• **Instructions for the task**:
Copy the data below exactly, omitting any picture it contains.

• **Source material**:

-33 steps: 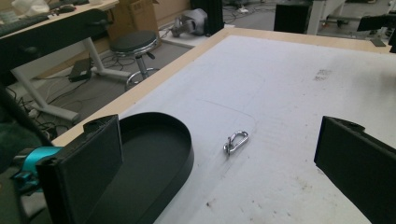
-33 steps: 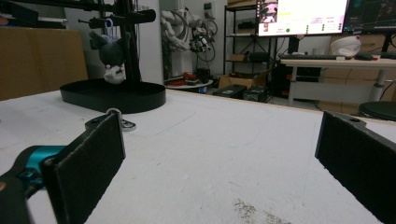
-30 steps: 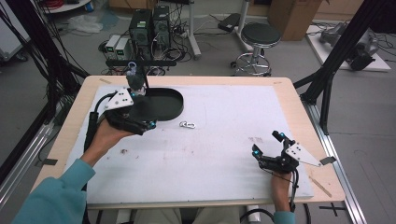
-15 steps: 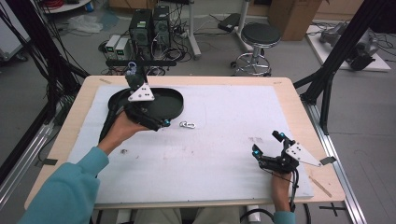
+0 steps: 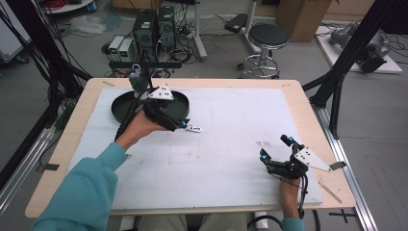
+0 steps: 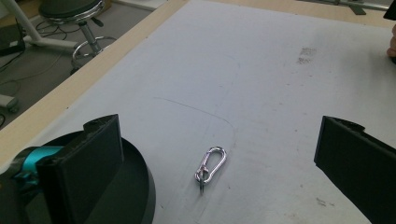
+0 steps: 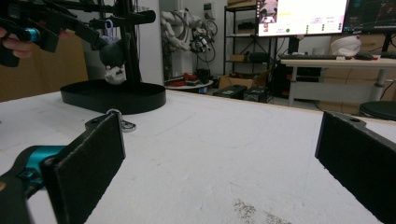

• **The answer**:
-33 steps: 
-33 steps: 
-30 steps: 
-15 steps: 
+0 steps: 
+0 steps: 
+0 steps: 

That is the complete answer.